Damon Runyon News

Dr. Case is establishing an in vitro experimental system to study the formation of integrin signaling complexes on model membranes. Integrins form multiprotein signaling complexes that are essential for the survival, growth, and migration of tumor cells; integrins and their associated proteins are commonly mutated or misregulated in diverse cancer types. She will elucidate the molecular interactions and physical mechanisms that regulate the assembly of  integrin complexes to potentially reveal novel strategies for disrupting integrin signaling in cancer.

Dr. Cambier [HHMI Fellow] studies the role of cells called macrophages in mediating inflammation in immune responses to cancer. He is using the Mycobacterium marinum/zebrafish model of infection to examine misguided immune responses, many of which are shared with cancer. In particular, he proposes to study the distribution of a mycobacterial glycolipid molecule that is associated with driving macrophage activation and death, and will visualize the interactions of these glycolipids with macrophages in a living system.

Dr. Bosch is studying the molecular language of cell-cell communication, an essential function of animal cells that coordinates normal tissue development and function that is frequently misregulated in many cancers. By developing novel methods to study the biological functions of an extraordinary class of intercellular messages-those that transfer directly into the interior of recipient cells-he will gain new insight into fundamental modes of cell-cell communication.

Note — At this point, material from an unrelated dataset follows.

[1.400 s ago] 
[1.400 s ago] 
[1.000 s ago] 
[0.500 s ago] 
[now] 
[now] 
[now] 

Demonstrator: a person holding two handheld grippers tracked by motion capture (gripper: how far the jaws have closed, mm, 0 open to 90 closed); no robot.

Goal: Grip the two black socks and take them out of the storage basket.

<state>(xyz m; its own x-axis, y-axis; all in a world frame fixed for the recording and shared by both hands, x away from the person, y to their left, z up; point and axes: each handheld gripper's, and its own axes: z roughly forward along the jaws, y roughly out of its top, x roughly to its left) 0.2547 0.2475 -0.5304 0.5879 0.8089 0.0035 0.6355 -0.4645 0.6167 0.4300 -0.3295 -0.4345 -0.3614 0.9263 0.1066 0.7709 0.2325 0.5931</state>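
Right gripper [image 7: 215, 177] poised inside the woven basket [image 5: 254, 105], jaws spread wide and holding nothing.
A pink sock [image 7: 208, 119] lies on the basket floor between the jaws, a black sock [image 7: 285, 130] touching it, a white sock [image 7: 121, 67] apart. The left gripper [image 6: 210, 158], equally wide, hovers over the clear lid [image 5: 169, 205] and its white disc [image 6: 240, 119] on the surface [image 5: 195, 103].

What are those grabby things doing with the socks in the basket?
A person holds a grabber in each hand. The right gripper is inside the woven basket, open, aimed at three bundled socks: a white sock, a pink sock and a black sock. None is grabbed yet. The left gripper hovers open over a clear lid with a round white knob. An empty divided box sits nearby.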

Dr. Beliveau [HHMI Fellow] is using newly developed “super-resolution” microscopy methods to look at DNA structure in cells. These new methods may provide a clearer picture of the difference between the structure of genes that are “on” and genes that are “off.” As many cancers are driven by the abnormal expression of genes such as oncogenes and tumor suppressors, information about how DNA structure can turn genes on and off may aid in the development of cancer therapies.

Dr. Basnet is investigating the mechanisms responsible for cancer relapse. During cancer progression, cancer cells can spread to secondary sites where they can stay latent for months to decades before developing into metastases. His goal is to identify the genes that are important for regulating latency in metastatic cancer cells. This study will uncover potential therapeutic targets to eliminate latent metastatic cells and thus prevent cancer relapse.

Dr. Abitua studies the development of the African turquoise killifish, Nothobranchius furzeri, a promising model organism to investigate cell migration in vivo. He seeks to understand how cells aggregate through a mesenchymal to epithelial transition (MET) during embryogenesis. Using light sheet microscopy, he plans to image and analyze this highly dynamic phenomenon in order to make predictions about how cells decide to change their behavior during MET, an understudied process that is casual for malignancy.